# Stevie Wonder



## Silver Hawk (Dec 2, 2003)

On a lighter note....

What a great talent!

One of my favorite tracks by this superb artist. 



 (sorry Synchro







)

I was born in Lil' Rock,

Had a childhood sweetheart,

We were always hand in hand.

I was hightop shoes and shirt tails,

Suzy was in pig tails,

I know I loved her even then.

You know my papa disapproved it,

My mama boohooed it,

But I told them time and time again,

"Don't you know I was made to love her,

Built a world all around her"

Yah! Hey, hey, hey.

She's been my inspiration,

Showed appreciation

For the love I gave her through the years.

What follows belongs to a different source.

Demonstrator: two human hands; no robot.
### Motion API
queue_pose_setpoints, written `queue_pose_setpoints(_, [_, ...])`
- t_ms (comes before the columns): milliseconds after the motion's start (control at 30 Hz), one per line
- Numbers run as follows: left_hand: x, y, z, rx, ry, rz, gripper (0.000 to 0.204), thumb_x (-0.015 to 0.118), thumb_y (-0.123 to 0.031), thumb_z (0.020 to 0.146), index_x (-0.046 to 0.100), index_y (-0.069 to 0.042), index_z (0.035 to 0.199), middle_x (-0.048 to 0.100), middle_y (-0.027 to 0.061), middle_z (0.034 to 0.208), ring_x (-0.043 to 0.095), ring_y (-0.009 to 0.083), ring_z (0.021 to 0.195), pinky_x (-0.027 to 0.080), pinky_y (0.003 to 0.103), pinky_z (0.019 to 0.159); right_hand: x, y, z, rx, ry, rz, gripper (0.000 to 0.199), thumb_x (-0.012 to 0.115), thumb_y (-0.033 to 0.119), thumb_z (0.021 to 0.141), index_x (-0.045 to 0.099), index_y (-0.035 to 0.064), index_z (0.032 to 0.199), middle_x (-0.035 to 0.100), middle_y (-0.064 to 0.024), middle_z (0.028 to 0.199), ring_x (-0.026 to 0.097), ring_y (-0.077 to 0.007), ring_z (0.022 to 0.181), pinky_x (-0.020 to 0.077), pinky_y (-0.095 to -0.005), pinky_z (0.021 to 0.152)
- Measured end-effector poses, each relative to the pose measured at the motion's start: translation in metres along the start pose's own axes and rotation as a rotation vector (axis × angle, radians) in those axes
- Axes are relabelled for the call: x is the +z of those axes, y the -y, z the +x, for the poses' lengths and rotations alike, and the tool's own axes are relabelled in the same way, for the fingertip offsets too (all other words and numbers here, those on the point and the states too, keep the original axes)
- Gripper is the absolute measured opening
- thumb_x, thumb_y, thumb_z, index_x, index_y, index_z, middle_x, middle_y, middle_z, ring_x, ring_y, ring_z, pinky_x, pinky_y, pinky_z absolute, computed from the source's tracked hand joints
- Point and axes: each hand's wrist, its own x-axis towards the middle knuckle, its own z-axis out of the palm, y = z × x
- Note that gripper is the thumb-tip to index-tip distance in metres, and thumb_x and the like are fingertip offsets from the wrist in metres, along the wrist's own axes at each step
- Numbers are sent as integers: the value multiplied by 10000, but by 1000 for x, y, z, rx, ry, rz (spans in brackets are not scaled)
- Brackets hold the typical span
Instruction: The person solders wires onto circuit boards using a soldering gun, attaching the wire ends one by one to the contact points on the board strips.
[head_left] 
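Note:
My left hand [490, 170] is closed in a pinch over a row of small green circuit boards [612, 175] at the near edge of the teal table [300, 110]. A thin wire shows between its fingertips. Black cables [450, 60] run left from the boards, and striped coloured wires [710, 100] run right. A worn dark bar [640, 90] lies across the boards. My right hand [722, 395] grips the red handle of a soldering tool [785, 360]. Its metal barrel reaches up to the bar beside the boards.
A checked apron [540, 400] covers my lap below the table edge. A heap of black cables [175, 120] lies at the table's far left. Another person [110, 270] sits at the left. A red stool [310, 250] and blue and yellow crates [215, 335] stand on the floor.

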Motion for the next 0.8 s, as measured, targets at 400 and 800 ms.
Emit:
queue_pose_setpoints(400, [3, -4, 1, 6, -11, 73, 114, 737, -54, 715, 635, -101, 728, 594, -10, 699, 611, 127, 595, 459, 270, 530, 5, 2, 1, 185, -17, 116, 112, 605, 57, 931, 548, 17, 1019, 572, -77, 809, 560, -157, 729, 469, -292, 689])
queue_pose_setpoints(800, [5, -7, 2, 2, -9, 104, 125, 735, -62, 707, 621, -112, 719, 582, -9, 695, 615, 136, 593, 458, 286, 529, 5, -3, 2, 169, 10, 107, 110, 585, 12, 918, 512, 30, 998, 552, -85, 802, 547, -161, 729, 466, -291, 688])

Like a sweet magnolia tree

My love blossmed tenderly,

My life grew sweeter through the years.

I know that my baby loves me,

My baby needs me,

That's why we made it through the years.

I was made to love her,

Worship and adore her,

Hey, hey, hey.

All through thick and thin

Our love just won't end,

'Cause I love my baby, love my baby. Ah!

My baby loves me,

My baby needs me,

And I know I ain't going nowhere.

I was knee high to a chicken

When that love bug bit me,

I had the fever with each passing year.

Oh, even if the mountain tumbles,

If this whole world crumbles,

By her side I'll still be standing there.

'Cause I was made to love her,

I was made to live for her, yeah!

Ah, I was made to love her,

Built my world all around her,

Hey, hey, hey.

Oo baby, I was made to please her,

You know Stevie ain't gonna leave her, no,

Hey, hey, hey.

Oo wee baby, my baby loves me,

My baby needs me,

Hey, hey, hey.

OO my baby loves me....


----------



## JoT (Aug 12, 2003)

I agree Paul, great talent. Bit worried about you though, Stevie Wonder, Pans People?


----------



## synchro (Sep 22, 2006)

No problem Paul, any excuse to promote one of the most influential talents is ok with me. I must say that my favourite track is "Lately" from Hotter Than July.


----------



## blackandgolduk (Apr 25, 2005)

synchro said:


> No problem Paul, any excuse to promote one of the most influential talents is ok with me. I must say that my favourite track is "Lately" from Hotter Than July.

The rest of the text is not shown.